6.6.2. YOLO Configuration

One of the first things we notice here is that the tennis ball is being detected as a bottle. This is because the initial YOLO model that is enabled, “best_multi_02_17_2026”, is one that we trained only for a specific set of classes which do not include the tennis ball. We aren’t sure why it’s detecting the ball as a bottle at 87% confidence. In any case, to fix this, as shown in Figure 6.19, we author a scene action with type CONFIGURE_YOLO to switch the YOLO model to the “yolov8n-seg” model. Additionally, we disable all classes except for the “sports ball” class by unchecking the “Enabled” checkbox next to where it says “UNIVERSAL ADJUSTER”. Then, we scroll to find the sports ball row and check that box.

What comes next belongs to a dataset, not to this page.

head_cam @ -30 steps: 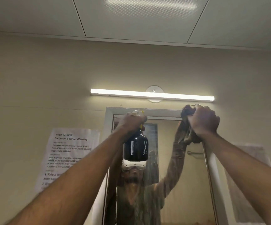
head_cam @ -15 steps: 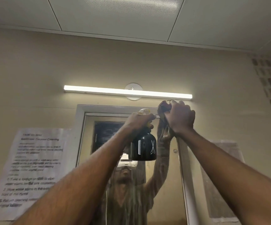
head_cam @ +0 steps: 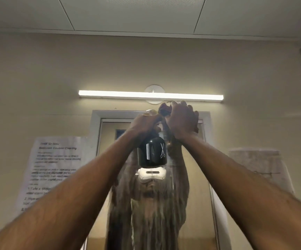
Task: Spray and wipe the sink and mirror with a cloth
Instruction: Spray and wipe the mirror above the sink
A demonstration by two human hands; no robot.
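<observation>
A wall mirror in a pale frame fills the lower middle and reflects a person with raised arms. My left hand grips the top of a black spray bottle marked with a comb and scissors, held up in front of the glass. My right hand holds a dark cloth bunched against the mirror's top edge, right beside the left hand. Part of the cloth hangs down behind the bottle. The sink is out of view.
A lit tube lamp runs along the wall just above the mirror. A printed instruction sheet is stuck to the wall on the left. Another pale sheet hangs on the right. Ceiling tiles lie overhead.
My right hand with the cloth has slid left along the mirror's top edge, from its right corner toward the middle. The bottle stays raised beside it. The view has shifted.
</observation>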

Unfortunately, the yolov8n-seg model isn’t very confident in detecting our tennis balls. To work around this, on the sports ball row, we lower the minimum “Confidence” value from 0.7 to 0.1. The minimum confidence value acts as a gating filter for detections to be allowed into the persistent detections. Lowering this value allows us to track the tennis balls at super low confidence levels. This is okay because we can use this configure YOLO action to adjust the minimum confidence of each class individually. In behaviors that grasp tennis balls, we make the low confidence threshold safe by requiring each tennis ball object to be within a reachable boundary before grasping it.

The configure YOLO action also supports enabling multiple YOLO models at once. The behavior author picks the set of YOLO models that will be available at this time and all the class settings for each. This is useful because sometimes we want to perform tasks involving objects which are detected by different YOLO models.

6.6.3. Persistent Detections

**Figure 6.20.** The behavior scene demonstration, after configuring YOLO, we are now configuring persistent detections. Persistent detections are referred to in the user interface as “Stable Detections”, as we only show the stable ones. A video of this demonstration is available at https://youtu.be/GN0_XoBxlv4.

Another thing we want to do is configure the persistent detection parameters themselves. This is accomplished via the CONFIGURE_PERSISTENT_DETECTIONS scene action type, seen in Figure 6.20. There are four parameters for the persistent detections: pose filter alpha, acceptance confidence, stability frequency, and history duration. Figure 6.21 illustrates the instant and persistent detection management process, which happens continuously in the behavior scene.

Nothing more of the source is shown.